» **DESCRIPTION OF THE TASK**
Using the listing below, work out how many lines carry the word "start", and state nothing but that number.

» **DATASET CONTENT**
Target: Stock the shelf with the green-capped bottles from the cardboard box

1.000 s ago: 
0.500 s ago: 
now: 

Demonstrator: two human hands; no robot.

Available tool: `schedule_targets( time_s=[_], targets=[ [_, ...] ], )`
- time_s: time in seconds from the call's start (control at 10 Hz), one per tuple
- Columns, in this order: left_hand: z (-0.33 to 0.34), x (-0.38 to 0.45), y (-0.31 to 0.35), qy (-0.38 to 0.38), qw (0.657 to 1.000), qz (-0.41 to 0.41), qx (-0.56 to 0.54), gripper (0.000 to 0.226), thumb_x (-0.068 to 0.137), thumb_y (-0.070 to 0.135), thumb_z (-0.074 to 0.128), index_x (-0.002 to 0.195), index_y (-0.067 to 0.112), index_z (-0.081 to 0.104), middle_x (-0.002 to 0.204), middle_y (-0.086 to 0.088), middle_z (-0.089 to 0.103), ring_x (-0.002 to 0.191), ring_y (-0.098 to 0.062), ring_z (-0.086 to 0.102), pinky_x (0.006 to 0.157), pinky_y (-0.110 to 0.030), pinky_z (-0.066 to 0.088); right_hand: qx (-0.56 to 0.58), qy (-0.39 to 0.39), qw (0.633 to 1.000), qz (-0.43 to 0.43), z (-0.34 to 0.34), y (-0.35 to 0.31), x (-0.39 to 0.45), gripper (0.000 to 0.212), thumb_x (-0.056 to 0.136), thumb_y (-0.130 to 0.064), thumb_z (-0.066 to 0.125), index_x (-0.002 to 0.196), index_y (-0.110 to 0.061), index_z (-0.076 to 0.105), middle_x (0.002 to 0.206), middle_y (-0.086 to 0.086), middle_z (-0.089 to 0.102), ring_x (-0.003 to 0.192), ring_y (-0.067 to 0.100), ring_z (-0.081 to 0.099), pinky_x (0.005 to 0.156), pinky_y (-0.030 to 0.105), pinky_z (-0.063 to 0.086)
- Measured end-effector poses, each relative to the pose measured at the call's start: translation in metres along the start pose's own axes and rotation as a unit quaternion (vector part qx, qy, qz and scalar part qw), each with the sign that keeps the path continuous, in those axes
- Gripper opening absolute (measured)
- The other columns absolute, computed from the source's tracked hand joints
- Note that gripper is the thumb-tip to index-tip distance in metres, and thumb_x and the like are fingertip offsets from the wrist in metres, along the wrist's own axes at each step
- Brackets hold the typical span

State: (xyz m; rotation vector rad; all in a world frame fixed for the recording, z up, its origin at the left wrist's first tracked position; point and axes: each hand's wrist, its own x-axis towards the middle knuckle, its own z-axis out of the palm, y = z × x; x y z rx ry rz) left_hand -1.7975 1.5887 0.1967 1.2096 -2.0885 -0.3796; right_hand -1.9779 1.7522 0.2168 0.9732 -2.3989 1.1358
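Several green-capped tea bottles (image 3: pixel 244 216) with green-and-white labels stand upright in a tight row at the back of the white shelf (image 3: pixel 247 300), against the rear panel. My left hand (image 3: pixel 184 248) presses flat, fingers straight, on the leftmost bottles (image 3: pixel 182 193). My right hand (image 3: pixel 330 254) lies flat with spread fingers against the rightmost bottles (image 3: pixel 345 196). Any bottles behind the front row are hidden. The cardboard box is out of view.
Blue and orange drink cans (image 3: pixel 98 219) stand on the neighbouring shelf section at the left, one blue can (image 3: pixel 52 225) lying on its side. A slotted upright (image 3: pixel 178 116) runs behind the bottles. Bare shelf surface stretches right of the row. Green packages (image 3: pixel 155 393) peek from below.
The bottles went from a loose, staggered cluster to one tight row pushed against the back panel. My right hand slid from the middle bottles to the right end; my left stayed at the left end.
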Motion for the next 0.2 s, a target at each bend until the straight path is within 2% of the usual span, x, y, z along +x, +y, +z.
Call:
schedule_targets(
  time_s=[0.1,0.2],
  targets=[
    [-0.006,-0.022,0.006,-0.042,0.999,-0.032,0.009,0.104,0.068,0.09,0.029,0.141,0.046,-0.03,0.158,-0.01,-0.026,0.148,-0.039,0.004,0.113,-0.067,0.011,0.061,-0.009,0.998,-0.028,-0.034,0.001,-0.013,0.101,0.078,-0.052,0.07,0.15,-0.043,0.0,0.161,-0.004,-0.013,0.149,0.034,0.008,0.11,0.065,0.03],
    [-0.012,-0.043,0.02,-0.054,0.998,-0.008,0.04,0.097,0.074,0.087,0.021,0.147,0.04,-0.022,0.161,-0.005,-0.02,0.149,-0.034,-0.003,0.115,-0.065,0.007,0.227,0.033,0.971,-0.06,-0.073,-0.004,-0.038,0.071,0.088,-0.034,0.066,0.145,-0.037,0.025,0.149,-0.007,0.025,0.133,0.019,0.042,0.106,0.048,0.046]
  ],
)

» **RESULT BELOW**
2